March 30, 2020

Fire in ZERO-G!!



Dr Derek, please stop using multiple exclamation points and all caps in your video titles.

I get that you're trying to game the YouTube algorithm, but it's kind of off-putting for me.

(Ok, rant over, back to the science content...)

I would love to ride the vomit comet. It's certainly a secondary dream to actually getting to go into space, but I'm pretty sure the 'space' goal has entirely left the building at this point.

Apparently having a really successful YouTube science education channel offers a few more opportunities, and Dr Derek got to ride the parabolic flights simulating weightlessness, something that let him explore fire in 'zero-gravity' environments.

Once he explains the why of his experiments (without weight, the isn't a buoyancy force to move less dense objects like hot air upward and more dense objects like cold air downward), everything makes sense, but I absolutely couldn't have come up with that explanation.

Luckily, I don't have to teach this...and if I ever do, I plan to just show this video.

You rock, Dr D.

(Oh, the fire doesn't actually show up until about 3:40 in the above video. Before that it's explaining how the plane work to simulate zero gravity and some playing around inside the plane.)

In case you're curious, here's Physics Girl's video from the same flight.


March 23, 2020

Luca Parmitano and Chris Cassidy explain what happened during EVA 23



tl; dw - Luca almost drown in his spacesuit...but he didn't.

Water does some freaky stuff in space. Apparently, some of that freaky behavior edges toward being deadly to astronauts.

In this case, Luca Parmitano was on an extra-vehicular activity (EVA - a thing most folks might call a spacewalk) and had a small water leak into the air flow refreshing the air into his spacesuit's helmet. (Skip to 2:45 to get the explanation from astronaut Chris Cassidy) The small leak began to build up behind the plastic shield behind his head. When the water built up enough, it started to leak around the plastic shield and touched his snoopy cap. I guess the snoopy cap is hydrophilic, because the water then quickly headed forward, covering his head, filling his ears, and eventually drenching his eyes.

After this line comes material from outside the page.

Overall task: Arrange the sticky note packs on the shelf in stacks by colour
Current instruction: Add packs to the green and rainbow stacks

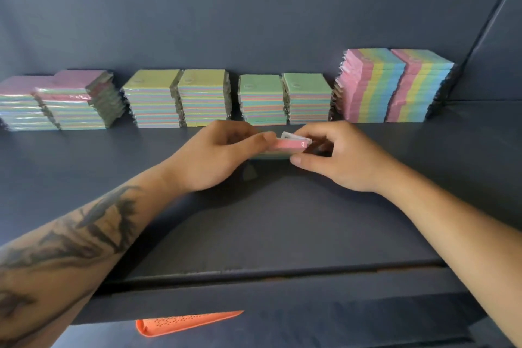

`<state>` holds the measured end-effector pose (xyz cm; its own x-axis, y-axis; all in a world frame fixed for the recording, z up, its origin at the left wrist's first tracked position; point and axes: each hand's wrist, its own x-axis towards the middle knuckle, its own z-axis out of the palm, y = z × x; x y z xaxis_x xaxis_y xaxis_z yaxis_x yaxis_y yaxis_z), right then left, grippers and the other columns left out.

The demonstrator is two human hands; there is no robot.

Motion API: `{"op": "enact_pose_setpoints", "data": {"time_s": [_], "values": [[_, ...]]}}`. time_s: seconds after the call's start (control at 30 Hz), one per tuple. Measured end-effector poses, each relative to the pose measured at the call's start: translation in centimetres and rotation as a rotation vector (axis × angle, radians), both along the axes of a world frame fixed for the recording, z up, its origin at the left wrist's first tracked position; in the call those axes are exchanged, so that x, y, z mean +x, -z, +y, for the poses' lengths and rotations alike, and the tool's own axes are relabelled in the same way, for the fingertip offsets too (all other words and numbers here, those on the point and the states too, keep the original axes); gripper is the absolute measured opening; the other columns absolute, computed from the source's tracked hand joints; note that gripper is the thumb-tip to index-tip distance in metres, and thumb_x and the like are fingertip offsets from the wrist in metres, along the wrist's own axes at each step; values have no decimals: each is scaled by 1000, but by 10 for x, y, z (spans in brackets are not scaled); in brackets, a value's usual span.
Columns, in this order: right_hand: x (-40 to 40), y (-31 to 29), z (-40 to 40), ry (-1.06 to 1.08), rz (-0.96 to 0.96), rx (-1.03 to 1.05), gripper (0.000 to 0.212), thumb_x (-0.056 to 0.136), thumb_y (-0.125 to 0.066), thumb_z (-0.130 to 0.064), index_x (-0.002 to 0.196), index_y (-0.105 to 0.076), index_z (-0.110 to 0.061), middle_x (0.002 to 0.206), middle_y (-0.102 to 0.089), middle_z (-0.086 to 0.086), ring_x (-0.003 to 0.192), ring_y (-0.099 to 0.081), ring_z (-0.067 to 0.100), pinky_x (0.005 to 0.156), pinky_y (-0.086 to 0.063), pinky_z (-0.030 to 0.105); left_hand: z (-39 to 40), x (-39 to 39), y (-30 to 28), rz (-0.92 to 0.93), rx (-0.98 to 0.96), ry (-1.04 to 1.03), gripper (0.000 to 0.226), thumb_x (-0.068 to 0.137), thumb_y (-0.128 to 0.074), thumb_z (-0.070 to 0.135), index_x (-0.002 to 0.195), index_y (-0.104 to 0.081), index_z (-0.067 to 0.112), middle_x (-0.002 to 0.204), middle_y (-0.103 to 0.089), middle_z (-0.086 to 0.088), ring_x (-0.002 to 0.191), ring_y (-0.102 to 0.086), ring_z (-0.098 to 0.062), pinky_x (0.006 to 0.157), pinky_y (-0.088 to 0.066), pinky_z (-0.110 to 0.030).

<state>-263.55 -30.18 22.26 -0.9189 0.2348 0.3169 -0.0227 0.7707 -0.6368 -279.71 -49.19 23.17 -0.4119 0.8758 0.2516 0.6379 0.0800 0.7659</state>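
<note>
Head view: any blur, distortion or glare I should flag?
Head view: soft overall; motion blur on the left hand, right hand and the pink pack they hold. Wide-angle bending curves the shelf edge and leans the outer stacks. Light is even, with soft shadows under the hands. Mild sheen on the wrap of the left pink-topped stacks.

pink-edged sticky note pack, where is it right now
In the head view the pink-edged sticky note pack is held between the left hand and right hand, just above the shelf, in front of the green-topped stacks.
</note>
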Motion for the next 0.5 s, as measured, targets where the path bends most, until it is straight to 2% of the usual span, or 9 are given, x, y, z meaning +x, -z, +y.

The next stop for the water would have been to cover and fill his mouth, leading nicely to - as all involved feared - death...in space...from drowning.

Turns out water's IMFs really matter because the molecules hold together well enough that they're hard to get off of a head in space without hands or towels - both well on the outside of the helmet.

I did appreciate seeing (at 1:30) the other astronauts (Russian, American, everybody on the ISS) at the ready to help save Luca once he got back into the airlock.

Plus seeing Karen Nyberg's hair in space is just outstanding.